1:18-cv-03619
N.D. Ill.Feb 14, 2020Background
- On March 28, 2018 Amanda Bergquist was denied entry to the Bridgeview Courthouse after security found a handheld camera; she then filmed the courthouse exterior.
- Deputy Milazzo confronted Bergquist, claimed a judicial order prohibited taping the courthouse, and ordered her detained; deputies handcuffed her, took her camera, led her inside, and detained her for about three hours.
- While detained, deputies pressed for identification, threatened jail, deleted footage from her camera, searched her purse, and brought her before a judge who ordered her SD card turned over; Bergquist later recovered the deleted footage.
- Bergquist filed a second amended complaint under 42 U.S.C. § 1983 asserting First Amendment retaliation, multiple Fourth Amendment unlawful seizure/search claims, Monell municipal liability (policy and failure-to-train) against the Sheriff’s Office and Cook County, and an abuse-of-process claim.

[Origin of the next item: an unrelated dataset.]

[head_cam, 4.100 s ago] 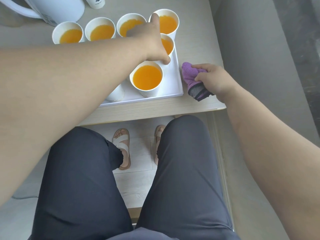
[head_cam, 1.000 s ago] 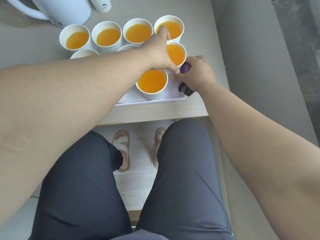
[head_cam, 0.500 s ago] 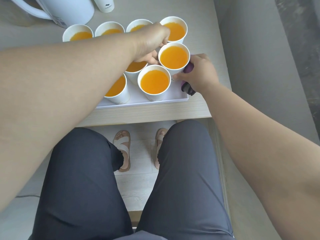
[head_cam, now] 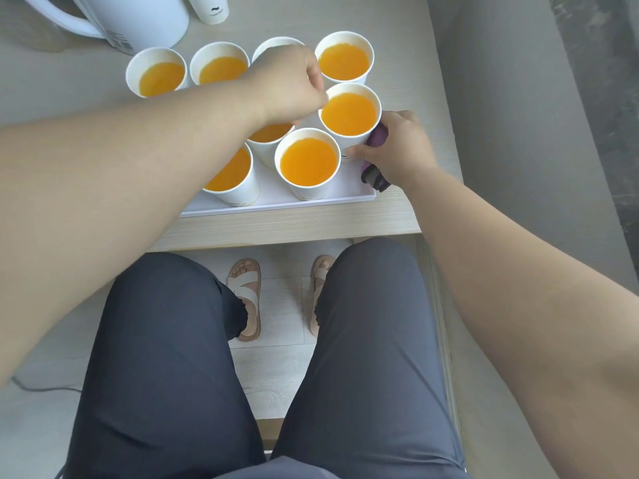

- Defendants moved to dismiss. The district court denied dismissal of the First and Fourth Amendment claims and Monell claims against the Sheriff’s Office (official-capacity), but dismissed the abuse-of-process claim with prejudice, dismissed Cook County as a substantive defendant (retained only for indemnification), and dismissed Sheriff Dart in his individual capacity.
Issues
| Issue | Plaintiff's Argument | Defendant's Argument | Held |
|---|---|---|---|
| First Amendment retaliation (Counts I–II) | Bergquist was engaging in protected activity by filming a public building; detention/handcuffing were retaliation | Defendants lacked retaliatory motive and relied on a courthouse filming prohibition as a lawful restriction | Claim survives pleading stage; court accepts plaintiff's allegations of retaliatory motive and finds the cited general order covers only inside the courthouse, so dismissal is inappropriate |
| Fourth Amendment detention/search/seizure (Counts III–VII) | No probable cause existed to detain/arrest or to seize/search camera/purse | Officers had probable cause based on the courthouse general administrative order prohibiting devices | Claims survive dismissal: court cannot find probable cause as a matter of law (order addressed inside courthouse only); searches incident to arrest not resolved at pleading stage |
| Monell (Counts IX–X) — Cook County, Sheriff’s Office, Sheriff Dart (official capacity) | Sheriff’s Office maintained a policy/practice since 9/11 of detaining/handcuffing people photographing courthouse and failed to train deputies | Cook County lacks authority over Sheriff’s Office hiring or courthouse policy; municipalities require policy or deliberate indifference to be liable | Cook County dismissed substantively (remains only for indemnification); Monell claims against Cook County Sheriff’s Office and Dart in official capacity survive; but Dart and Sheriff’s Office are dismissed from Counts I–VII (no vicarious liability) |
| Abuse of process (Count VIII) and Dart individual-capacity liability | Constitutional abuse of process based on detention, court appearance, property seizure; Dart liable as supervisor | Illinois law supplies an abuse-of-process tort remedy; Dart lacked personal involvement/knowledge | Abuse-of-process dismissed with prejudice (state remedy exists); Dart dismissed in his individual capacity for lack of personal involvement |
Key Cases Cited
- Bell Atl. Corp. v. Twombly, 550 U.S. 544 (pleading must give fair notice and facial plausibility)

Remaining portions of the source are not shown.